» WHAT THE EXERCISE ASKS
Beginning at the top of the material, repeat each line exactly, and stop once the line with "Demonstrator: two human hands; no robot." has been written.

[[ DATA open ]]

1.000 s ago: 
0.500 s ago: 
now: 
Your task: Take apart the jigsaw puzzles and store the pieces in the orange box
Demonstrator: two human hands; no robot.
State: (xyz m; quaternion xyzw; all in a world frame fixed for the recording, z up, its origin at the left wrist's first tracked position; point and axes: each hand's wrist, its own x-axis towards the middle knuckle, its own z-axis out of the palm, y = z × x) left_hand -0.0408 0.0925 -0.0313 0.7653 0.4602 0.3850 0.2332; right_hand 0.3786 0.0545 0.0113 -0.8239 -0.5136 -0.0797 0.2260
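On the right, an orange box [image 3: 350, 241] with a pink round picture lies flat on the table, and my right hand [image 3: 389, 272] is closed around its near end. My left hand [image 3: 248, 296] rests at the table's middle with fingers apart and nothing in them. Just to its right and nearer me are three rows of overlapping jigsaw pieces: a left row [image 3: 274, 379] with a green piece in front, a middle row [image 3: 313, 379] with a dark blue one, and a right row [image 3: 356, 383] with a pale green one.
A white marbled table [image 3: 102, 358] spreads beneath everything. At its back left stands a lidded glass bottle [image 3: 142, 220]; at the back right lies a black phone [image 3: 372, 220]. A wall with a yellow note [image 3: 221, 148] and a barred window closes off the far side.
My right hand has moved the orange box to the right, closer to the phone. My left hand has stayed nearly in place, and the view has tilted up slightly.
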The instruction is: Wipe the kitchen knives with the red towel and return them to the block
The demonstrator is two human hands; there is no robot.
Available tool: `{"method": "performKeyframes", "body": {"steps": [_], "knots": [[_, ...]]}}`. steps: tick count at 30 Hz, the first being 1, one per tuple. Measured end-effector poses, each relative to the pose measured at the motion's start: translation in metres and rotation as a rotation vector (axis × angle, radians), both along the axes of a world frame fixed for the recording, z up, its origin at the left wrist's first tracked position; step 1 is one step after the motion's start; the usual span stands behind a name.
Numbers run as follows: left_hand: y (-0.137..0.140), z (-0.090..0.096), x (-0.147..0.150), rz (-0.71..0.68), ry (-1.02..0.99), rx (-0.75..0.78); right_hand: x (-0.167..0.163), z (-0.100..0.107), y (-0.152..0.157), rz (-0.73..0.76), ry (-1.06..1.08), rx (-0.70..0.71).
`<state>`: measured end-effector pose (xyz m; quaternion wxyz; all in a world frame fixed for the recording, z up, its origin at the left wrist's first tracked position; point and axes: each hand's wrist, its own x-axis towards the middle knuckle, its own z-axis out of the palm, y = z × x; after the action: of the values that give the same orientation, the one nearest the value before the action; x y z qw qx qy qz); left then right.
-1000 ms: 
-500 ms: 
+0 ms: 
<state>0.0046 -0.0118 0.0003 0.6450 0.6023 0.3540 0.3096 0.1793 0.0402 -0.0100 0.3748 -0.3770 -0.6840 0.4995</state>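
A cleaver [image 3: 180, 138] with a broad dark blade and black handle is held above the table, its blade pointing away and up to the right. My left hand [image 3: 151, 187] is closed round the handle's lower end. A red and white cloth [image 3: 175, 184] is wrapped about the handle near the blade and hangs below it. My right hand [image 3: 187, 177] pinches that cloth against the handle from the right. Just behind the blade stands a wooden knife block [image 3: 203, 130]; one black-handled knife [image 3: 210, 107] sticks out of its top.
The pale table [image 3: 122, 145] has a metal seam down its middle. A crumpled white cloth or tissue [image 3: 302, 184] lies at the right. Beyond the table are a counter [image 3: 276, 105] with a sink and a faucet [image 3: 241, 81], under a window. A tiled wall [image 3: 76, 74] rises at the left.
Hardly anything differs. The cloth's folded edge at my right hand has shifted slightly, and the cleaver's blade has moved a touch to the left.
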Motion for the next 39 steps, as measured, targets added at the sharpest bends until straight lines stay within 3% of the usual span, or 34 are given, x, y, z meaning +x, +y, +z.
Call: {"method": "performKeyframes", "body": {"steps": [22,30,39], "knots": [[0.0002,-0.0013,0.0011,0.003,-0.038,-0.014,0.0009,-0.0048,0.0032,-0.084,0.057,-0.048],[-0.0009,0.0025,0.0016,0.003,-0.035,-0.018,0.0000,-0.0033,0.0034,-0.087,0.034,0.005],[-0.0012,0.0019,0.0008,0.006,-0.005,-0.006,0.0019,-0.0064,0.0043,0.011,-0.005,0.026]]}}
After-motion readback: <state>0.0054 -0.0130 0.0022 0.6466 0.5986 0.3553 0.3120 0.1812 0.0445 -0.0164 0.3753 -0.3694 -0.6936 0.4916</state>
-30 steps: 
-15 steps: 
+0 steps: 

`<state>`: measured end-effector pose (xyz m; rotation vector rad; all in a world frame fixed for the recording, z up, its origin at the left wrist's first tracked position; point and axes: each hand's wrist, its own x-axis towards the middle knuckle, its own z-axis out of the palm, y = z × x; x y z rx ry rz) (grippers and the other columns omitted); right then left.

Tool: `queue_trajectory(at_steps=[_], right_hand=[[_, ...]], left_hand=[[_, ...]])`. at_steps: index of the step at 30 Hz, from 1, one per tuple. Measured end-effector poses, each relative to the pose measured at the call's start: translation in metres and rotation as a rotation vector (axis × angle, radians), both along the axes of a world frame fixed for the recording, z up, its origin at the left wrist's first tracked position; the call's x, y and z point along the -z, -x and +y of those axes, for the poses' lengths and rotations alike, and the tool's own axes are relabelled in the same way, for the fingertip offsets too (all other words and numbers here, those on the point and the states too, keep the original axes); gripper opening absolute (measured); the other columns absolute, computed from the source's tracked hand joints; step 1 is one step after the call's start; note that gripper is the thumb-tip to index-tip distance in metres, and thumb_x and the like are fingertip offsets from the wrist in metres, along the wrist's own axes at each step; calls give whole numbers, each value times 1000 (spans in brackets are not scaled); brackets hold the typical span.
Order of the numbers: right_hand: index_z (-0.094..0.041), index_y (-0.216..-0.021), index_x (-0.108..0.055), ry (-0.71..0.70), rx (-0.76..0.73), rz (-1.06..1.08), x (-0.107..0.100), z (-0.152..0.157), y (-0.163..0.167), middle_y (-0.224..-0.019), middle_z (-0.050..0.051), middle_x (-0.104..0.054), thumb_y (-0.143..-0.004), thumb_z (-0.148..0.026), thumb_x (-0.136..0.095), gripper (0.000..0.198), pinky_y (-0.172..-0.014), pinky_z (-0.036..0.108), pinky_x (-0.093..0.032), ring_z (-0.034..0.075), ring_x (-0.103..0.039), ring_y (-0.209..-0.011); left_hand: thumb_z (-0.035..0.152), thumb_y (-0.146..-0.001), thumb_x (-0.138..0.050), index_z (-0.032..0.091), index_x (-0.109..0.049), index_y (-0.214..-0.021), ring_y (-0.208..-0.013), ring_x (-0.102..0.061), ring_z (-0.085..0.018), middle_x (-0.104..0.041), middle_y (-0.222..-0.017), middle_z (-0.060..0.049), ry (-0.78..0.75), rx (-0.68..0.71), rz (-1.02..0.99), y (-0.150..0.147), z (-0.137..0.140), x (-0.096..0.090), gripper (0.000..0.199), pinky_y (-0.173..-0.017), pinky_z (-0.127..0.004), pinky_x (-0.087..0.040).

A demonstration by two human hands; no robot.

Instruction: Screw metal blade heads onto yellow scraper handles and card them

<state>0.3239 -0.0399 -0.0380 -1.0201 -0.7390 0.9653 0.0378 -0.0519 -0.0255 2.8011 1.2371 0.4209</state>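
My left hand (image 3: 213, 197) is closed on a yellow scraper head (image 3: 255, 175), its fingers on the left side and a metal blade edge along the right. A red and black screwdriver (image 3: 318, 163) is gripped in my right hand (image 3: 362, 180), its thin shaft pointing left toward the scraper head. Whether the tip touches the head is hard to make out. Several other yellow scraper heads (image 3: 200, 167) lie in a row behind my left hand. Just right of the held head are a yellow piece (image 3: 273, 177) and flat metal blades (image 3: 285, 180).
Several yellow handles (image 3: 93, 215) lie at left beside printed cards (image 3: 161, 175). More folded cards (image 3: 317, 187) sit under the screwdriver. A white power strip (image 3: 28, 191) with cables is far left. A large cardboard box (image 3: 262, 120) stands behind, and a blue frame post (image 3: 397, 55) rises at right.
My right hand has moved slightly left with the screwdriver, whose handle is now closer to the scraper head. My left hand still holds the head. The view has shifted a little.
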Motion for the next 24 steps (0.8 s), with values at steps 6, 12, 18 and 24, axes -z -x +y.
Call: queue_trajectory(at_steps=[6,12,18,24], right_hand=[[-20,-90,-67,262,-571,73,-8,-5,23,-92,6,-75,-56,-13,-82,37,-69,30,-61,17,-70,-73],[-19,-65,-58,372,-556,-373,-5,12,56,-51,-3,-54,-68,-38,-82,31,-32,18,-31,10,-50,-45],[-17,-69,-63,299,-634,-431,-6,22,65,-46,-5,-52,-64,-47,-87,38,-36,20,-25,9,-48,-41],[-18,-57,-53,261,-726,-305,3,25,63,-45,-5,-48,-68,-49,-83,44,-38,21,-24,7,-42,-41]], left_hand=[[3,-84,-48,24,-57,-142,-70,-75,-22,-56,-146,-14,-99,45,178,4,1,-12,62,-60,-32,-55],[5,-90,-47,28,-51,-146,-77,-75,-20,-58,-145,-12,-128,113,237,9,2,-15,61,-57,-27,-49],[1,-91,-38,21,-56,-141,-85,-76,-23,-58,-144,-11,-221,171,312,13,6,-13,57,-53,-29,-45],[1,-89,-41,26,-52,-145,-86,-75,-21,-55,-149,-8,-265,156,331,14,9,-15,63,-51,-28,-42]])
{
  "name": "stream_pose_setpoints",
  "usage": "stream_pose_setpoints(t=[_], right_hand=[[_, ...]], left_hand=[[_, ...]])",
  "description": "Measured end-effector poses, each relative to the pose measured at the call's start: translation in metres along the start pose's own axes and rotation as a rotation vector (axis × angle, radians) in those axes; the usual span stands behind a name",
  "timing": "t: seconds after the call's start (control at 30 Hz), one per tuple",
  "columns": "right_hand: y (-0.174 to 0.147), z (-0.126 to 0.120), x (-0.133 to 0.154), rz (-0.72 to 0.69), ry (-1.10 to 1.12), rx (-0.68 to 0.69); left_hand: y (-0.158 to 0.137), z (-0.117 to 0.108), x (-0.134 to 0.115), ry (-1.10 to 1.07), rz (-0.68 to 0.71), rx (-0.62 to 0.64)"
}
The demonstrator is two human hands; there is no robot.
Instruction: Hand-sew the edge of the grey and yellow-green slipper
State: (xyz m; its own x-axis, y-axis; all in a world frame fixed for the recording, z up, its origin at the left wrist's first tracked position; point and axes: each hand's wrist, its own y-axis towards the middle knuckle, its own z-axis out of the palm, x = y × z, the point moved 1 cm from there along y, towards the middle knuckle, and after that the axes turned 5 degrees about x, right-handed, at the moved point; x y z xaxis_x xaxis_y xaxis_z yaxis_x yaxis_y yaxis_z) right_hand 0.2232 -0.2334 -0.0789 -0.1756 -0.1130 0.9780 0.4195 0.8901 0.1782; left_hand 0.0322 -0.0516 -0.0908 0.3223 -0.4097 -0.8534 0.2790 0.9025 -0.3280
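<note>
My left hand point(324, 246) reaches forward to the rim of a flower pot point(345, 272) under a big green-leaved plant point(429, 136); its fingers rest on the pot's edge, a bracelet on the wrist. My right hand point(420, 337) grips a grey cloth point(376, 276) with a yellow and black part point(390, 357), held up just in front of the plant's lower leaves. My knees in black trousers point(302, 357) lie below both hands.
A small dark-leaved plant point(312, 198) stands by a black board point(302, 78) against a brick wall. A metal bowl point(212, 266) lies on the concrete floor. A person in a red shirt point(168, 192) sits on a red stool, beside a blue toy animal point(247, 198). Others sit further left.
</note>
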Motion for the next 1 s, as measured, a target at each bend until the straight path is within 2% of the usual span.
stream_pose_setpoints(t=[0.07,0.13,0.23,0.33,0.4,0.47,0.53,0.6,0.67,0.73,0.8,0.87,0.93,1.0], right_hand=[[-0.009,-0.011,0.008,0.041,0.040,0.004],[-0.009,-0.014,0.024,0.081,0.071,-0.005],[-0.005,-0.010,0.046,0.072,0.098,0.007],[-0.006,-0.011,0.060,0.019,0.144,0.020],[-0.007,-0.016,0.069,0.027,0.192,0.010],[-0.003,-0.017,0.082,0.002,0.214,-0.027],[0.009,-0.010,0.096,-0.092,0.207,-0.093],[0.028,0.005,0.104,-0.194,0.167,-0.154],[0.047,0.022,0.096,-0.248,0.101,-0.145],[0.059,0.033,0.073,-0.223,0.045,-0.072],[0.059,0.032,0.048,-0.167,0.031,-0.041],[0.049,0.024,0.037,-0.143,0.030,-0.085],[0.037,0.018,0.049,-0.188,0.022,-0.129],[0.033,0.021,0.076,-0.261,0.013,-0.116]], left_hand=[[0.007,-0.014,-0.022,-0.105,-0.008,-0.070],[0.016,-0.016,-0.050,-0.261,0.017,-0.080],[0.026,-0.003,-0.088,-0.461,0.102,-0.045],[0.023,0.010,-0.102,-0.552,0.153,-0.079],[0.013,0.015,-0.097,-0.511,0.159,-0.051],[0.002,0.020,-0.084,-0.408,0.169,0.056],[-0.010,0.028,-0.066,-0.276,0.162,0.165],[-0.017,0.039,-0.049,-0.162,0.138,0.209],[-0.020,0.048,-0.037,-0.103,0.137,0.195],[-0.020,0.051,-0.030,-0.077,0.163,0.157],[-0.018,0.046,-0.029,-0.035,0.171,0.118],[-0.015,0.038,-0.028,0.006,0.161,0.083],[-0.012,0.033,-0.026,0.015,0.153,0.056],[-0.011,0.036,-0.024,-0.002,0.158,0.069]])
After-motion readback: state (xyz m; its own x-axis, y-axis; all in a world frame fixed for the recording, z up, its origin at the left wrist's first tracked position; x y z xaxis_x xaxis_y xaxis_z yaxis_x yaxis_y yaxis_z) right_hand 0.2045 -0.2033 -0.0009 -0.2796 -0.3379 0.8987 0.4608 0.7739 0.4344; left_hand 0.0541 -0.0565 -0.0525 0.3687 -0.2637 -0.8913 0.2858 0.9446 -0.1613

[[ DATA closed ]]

» FINAL ANSWER
1.000 s ago: 
0.500 s ago: 
now: 
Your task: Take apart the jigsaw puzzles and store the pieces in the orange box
Demonstrator: two human hands; no robot.

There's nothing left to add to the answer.